Les obligations subissent cette année une de leur pire performance des dernières décennies. Les maturités longues européennes ou américaines dégringolent de près de 10% en quelques mois, à peu près autant que les actions mondiales. Et le mouvement pourrait s’amplifier: la plupart des grandes banques centrales promettent des hausses de taux directeurs et des réductions de taille de bilan. La lutte contre l’inflation l’emporte en ce moment sur toute autre considération.

L’édito du mois par Olivier de Berranger, CIO et Alexis Bienvenu, fund manager

 

Olivier de Berranger
Olivier de Berranger, CIO

Si les perspectives obligataires sont aussi sombres, à quoi bon y investir? Si en outre la classe d’actifs ne diversifie plus à l’égard des actions–sans présenter le même potentiel d’appréciation–, a-t-elle encore le moindre intérêt, en termes de construction de portefeuille?

Tant que le contexte est à la hausse de l’inflation, la réponse est négative. Même si les rendements suivent en partie l’inflation, ils sont rarement à sa hauteur. Par exemple, les taux à 10 ans allemand et américain sont respectivement proches de 1 et 3% en ce moment, contre quasiment 8% d’inflation dans les deux régions. En outre, la décorrélation avec les actions et son caractère protecteur se perd, comme on le voit cette année. Enfin, avantage certain donné aux actions en situation d’inflation: elles peuvent tirer parti des augmentations de prix que les entreprises passent à leurs clients. Mais à l’inverse, dès les premiers signes de stabilisation de l’inflation, les caractéristiques intrinsèques aux obligations leur redonnent, du point de vue de l’investisseur, une attractivité que n’offrent pas forcément les actions. Ces dernières peuvent en effet subir le revers de la médaille du reflux de l’inflation: un tassement de la croissance des revenus, donc des profits, alors que les obligations à taux fixes conservent par nature « l’obligation » de servir le rendement promis à leur émission, par construction élevé si le niveau d’inflation l’était. Elles peuvent en outre retrouver un potentiel de décorrélation en cas de crise économique, en vertu du réflexe de protection vers les actifs refuge, et de l’action des banques centrales qui baissent en général leurs taux en pareil cas.
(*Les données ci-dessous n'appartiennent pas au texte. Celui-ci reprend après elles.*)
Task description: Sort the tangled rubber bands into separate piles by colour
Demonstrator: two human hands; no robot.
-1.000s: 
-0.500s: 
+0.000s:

Alexis Bienvenu, Fund Manager, LFDE

Mais si les obligations sont promises à redevenir attractives lorsque l’inflation refluera, c’est l’ensemble des réflexes de diversification associés à des années de taux bas qui devra être revu. Au cours de la dernière décennie, les politiques monétaires ultra accommodantes avaient poussé les investisseurs à privilégier le crédit risqué voire les actions aux obligations souveraines. C’était les années TINA, There Is No Alternative (pas d’alternative aux actions). La séquence inflationniste actuelle laisse au contraire entrevoir à terme une alternative, où il redeviendrait intéressant de détenir des obligations à long terme pour leur rôle protecteur. A la limite, si les taux montaient très haut et que l’inflation refluait, c’est la situation inverse qui se produirait: les taux « sans risque » avec une volatilité structurellement inférieure aux actions retrouveraient leur lustre d’antan. Ce genre de situation s’est présenté dans les années 1980, lorsque la plupart des taux dépassaient les 10% et que l’inflation commençait à refluer. Si la configuration inflationniste actuelle rappelle par certains côtés les années 1970, nous pourrions basculer ensuite dans un retour aux années 1980! Les marchés, ou l’éternel retour…

A dire vrai, nous n’arriverons probablement pas à un tel extrême: les banques centrales auraient actuellement du mal à monter leurs taux nettement au-dessus du niveau d’inflation. Etant donné le niveau dantesque d’endettement des Etats, la charge d’intérêts deviendrait insupportable, conduisant à des coupes sévères dans les budgets étatiques. Quelle banque centrale l’assumerait aujourd’hui, comme l’a assumé la Fed sous la présidence de Paul Volcker?

La perspective qui se dégage est donc une graduelle remontée du niveau d’attractivité des actifs obligataires. Aujourd’hui, la prime de risque prospective des actions (le surcroît de rendement attendu par rapport aux obligations souveraines) est toujours satisfaisante par rapport au rendement sans risque. Elle est de 4% aux Etats-Unis, un niveau proche de sa moyenne sur 30 ans, et de 5,7% en Europe, un niveau encore assez élevé par rapport à sa moyenne (4,7%)[1]. Mais elle s’est nettement réduite avec la récente hausse des taux. Pour peu que les taux montent encore, comme c’est à craindre, elle diminuerait encore. Après avoir été délaissés pendant des années, les actifs obligataires offriraient de l’intérêt, pour une diversification retrouvée.